If only sick people can spread the disease, then isolation of people with obvious symptoms can be effective. But if people who experience no symptoms or mild symptoms can spread the disease, then more general social distancing is required. Apparently, many experts believe that the disease can be spread by people who are not yet severely symptomatic.

5. How is government enforcement of social distancing justified by a difference between private costs and social costs?

The personal cost to me of risking infection is relatively low. Suppose I go to a crowded restaurant. Even if I get infected, I am unlikely to die, particularly if I get good treatment should my case be severe.

But the cumulative social cost of many people deciding to risk infection is high. First, they may infect others who have high risk. Second, as the number of people requiring treatment rises, the capacity of the health care system becomes strained, the quality of treatment falls, and the death rate rises.

Front-line health care workers are particularly inclined to stress the social cost of people risking infection. They see cases of young people requiring ventilators. They see fellow health care workers become sick and even die. They see the limits on supplies of equipment needed to treat patients.

6. How can a short, unpaid vacation for some sectors of the economy have such large ramifications?

Financial obligations don’t sleep. The small business that is temporarily closed and wants to keep its workers still has to make payroll. The individual who is temporarily laid off still has to pay rent and make car payments. The airline whose planes are grounded still has to pay the bank for the loans that it took out to purchase the planes.

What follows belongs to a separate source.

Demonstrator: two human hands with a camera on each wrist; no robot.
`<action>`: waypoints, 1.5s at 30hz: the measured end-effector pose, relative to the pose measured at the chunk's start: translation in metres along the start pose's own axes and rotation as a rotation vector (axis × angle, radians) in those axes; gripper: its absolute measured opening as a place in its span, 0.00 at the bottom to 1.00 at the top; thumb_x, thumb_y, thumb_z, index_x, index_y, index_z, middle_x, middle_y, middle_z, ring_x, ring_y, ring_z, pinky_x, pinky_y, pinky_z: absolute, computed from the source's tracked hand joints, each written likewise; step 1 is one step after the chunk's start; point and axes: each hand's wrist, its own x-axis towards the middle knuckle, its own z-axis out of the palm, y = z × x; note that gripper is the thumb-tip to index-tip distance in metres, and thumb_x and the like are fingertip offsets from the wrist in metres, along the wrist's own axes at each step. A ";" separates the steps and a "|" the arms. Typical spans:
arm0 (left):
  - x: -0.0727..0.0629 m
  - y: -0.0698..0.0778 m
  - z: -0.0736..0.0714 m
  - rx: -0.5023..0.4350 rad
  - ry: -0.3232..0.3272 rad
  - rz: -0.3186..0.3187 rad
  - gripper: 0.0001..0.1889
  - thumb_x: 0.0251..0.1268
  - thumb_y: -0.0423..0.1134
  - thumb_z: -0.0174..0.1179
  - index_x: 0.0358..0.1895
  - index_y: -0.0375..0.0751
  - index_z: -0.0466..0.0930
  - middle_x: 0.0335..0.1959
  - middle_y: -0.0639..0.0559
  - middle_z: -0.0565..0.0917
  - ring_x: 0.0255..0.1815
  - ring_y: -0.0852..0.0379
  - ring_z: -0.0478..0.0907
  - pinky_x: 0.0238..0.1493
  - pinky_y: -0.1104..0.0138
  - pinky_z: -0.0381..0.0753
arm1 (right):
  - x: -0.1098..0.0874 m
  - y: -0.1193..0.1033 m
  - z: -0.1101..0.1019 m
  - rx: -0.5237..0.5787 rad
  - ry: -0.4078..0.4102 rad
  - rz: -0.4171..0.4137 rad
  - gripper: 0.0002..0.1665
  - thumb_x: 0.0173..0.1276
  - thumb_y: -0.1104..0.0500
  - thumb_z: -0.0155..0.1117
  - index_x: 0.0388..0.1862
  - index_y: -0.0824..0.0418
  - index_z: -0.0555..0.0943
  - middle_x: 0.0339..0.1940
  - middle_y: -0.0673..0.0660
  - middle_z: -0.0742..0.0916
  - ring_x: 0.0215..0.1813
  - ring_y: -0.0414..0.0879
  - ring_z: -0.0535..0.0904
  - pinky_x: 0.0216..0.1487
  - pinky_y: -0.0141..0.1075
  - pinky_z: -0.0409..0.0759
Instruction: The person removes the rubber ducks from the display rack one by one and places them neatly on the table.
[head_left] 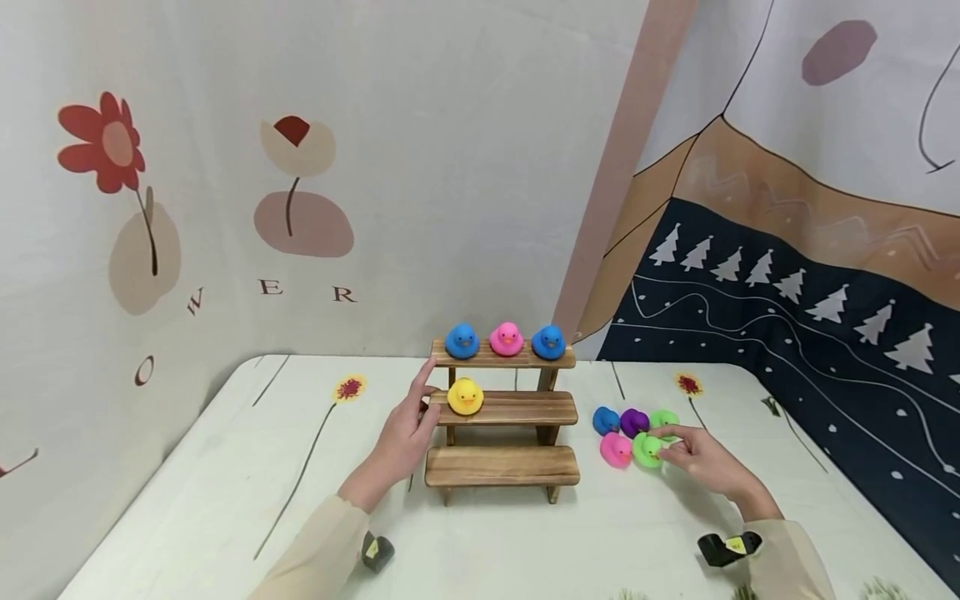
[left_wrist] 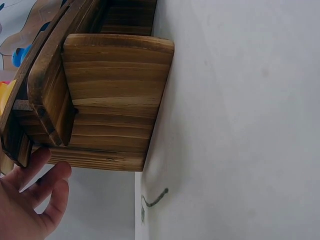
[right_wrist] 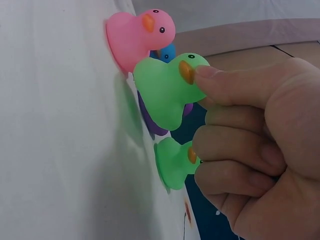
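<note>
My right hand (head_left: 701, 458) pinches a green rubber duck (right_wrist: 165, 90) by its head between thumb and forefinger, beside a cluster of ducks. Close around it are a pink duck (right_wrist: 132, 40), a purple duck (head_left: 634, 422), a blue duck (head_left: 605, 421) and another green duck (right_wrist: 172, 162). My left hand (head_left: 401, 437) rests its fingers at the left end of a three-tier wooden stand (head_left: 502, 467), the forefinger stretched up toward the top tier. On that tier sit a pink duck (head_left: 506, 339) between two blue ducks, with a yellow duck (head_left: 465, 397) on the middle tier's left.
The stand is on a white cloth (head_left: 300, 467) printed with flowers. Behind hangs a pale printed curtain (head_left: 450, 167), and a dark panel with white trees (head_left: 787, 333) slopes along the right. Black wrist devices (head_left: 727, 548) show near both sleeves.
</note>
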 end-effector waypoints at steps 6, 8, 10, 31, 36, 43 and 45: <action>0.001 0.000 -0.001 0.002 0.005 0.007 0.34 0.75 0.36 0.45 0.78 0.56 0.42 0.57 0.37 0.76 0.45 0.49 0.74 0.46 0.54 0.74 | 0.000 -0.001 -0.001 0.005 -0.007 0.009 0.26 0.69 0.62 0.58 0.62 0.75 0.71 0.16 0.48 0.65 0.19 0.38 0.58 0.22 0.34 0.60; 0.001 0.000 -0.001 0.004 0.006 0.005 0.34 0.75 0.36 0.45 0.78 0.56 0.42 0.57 0.37 0.76 0.45 0.49 0.74 0.46 0.54 0.74 | 0.000 -0.001 -0.001 0.009 -0.010 0.011 0.26 0.69 0.62 0.58 0.62 0.75 0.71 0.16 0.48 0.65 0.19 0.38 0.58 0.22 0.34 0.60; 0.000 0.000 -0.001 0.005 0.007 0.004 0.34 0.75 0.35 0.45 0.78 0.56 0.42 0.56 0.37 0.76 0.44 0.50 0.74 0.45 0.55 0.74 | 0.000 0.000 0.000 0.016 -0.012 0.018 0.26 0.69 0.62 0.58 0.62 0.75 0.71 0.16 0.48 0.65 0.19 0.38 0.58 0.21 0.33 0.60; -0.002 -0.001 0.000 0.017 0.000 -0.001 0.34 0.74 0.35 0.46 0.78 0.56 0.42 0.54 0.38 0.77 0.39 0.54 0.72 0.42 0.58 0.73 | -0.002 0.002 0.004 0.014 0.001 0.081 0.28 0.68 0.60 0.58 0.65 0.70 0.71 0.18 0.50 0.67 0.22 0.41 0.61 0.23 0.33 0.61; -0.002 -0.001 -0.001 0.018 -0.007 -0.005 0.34 0.75 0.36 0.46 0.78 0.57 0.42 0.54 0.38 0.77 0.39 0.54 0.72 0.43 0.57 0.73 | -0.002 0.001 0.004 0.043 0.011 0.057 0.28 0.68 0.61 0.58 0.66 0.68 0.71 0.19 0.50 0.67 0.23 0.42 0.62 0.25 0.34 0.62; -0.001 0.001 -0.001 0.015 -0.001 0.000 0.34 0.74 0.36 0.46 0.78 0.56 0.42 0.54 0.38 0.76 0.39 0.53 0.73 0.42 0.58 0.74 | -0.003 -0.006 0.002 0.032 0.063 0.022 0.26 0.69 0.61 0.59 0.64 0.68 0.72 0.21 0.51 0.68 0.24 0.43 0.64 0.26 0.35 0.62; 0.000 0.002 0.000 0.008 0.000 0.004 0.34 0.75 0.36 0.46 0.78 0.56 0.42 0.54 0.38 0.76 0.38 0.53 0.72 0.41 0.58 0.73 | -0.003 -0.007 0.001 0.027 0.076 0.010 0.25 0.69 0.62 0.58 0.63 0.68 0.72 0.20 0.51 0.68 0.23 0.42 0.64 0.26 0.35 0.62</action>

Our society is highly levered. Many households have not saved enough to go even a few weeks without a paycheck. Many businesses make heavy use of debt financing and have little cash reserves. Banks deposits are supposed to be riskless and available on demand, even though the assets backing those deposits are risky, long-term loans.

When economic activity is running smoothly, this leverage is efficient. Households can enjoy goods sooner than otherwise by obtaining them on credit. Businesses can expand more by using borrowing than they could if they had to rely on cash flow from profits. Banks and other financial institutions allow households to buy homes, operate small businesses, and start new ventures.

But all this leverage increases fragility and interdependence. When households don’t have cash reserves, a short unpaid vacation means that they cannot pay rent. Then the owner of the apartment building cannot make the payment on its loans. Then the bank does not have the money to pay its depositors, unless it forecloses on the apartment building and sells it at a loss. Etc.

In a crisis, everyone tries to reduce their leverage. Households cut back on spending. Banks cut back on lending. Economic activity collapses.

7. What are the long-term economic consequences of this crisis?

Behavior will change, and economic activity will alter as a result. People who are considering going on a cruise or flying overseas will be more aware of the risk of contracting illness, and this will reduce demand. People involved in health care systems will be more aware of the risk of running into a surge in demand, and they will try to expand capacity.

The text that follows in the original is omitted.